It was a little unsettling that both of them were also about my age. I could practically hear my mother’s voice with her oft-said words: “When I was your age, I was a wife, a doctor and a mother, and you’re what?”

Crystal stepped up to the table and showed off the three recycled plastic tote bags that matched the one I’d brought. “This will give you an idea of how the contents of each bag are unique. My grandmother made the bags up with real leftovers, but since we were making so many, we actually ordered the yarn and supplies for them,” Crystal said, emptying the contents of each bag and laying it on the table. Each one had three skeins of worsted weight yarn in different but complementary colors along with an assortment of small balls of yarn, some of which were novelty yarns, along with a plastic bag with assorted beads, and other embellishments.

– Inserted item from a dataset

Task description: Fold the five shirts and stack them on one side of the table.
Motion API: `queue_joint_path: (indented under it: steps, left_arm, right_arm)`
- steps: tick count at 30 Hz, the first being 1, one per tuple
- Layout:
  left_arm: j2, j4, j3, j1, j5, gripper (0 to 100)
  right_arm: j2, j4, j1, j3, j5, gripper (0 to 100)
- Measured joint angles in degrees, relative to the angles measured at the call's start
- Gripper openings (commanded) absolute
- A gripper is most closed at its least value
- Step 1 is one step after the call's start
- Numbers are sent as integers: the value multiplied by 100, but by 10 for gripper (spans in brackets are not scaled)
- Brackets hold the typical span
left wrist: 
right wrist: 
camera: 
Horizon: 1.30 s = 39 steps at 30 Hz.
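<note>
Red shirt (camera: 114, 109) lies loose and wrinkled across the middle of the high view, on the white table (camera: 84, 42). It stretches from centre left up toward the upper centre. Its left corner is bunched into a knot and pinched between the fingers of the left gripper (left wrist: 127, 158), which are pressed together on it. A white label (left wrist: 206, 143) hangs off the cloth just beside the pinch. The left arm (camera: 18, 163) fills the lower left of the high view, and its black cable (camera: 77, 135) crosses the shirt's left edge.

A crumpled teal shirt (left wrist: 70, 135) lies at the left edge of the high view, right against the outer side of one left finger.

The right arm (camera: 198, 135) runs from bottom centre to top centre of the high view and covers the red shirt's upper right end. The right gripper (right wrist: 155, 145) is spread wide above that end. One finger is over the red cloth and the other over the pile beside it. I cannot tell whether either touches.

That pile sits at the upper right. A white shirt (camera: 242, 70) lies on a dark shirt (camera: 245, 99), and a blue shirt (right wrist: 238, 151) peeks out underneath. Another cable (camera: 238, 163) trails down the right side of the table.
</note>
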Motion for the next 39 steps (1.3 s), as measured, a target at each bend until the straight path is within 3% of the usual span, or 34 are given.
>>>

“I have some samples of the kinds of things people can make,” Crystal said, pointing out an arrangement on the sideboard. I was amazed at the selection of scarves with different colors and textures of yarn with random beads added in. A small purse had fun fur mixed in with the other yarn and a whole row of beads, which made it look flamboyant. There was also a lovely shawl. She’d put out some toys as well. A bear and a cat were made out of a mixture of yarns and dressed in little coats of many colors, but it was the doll on the end that really caught my eye.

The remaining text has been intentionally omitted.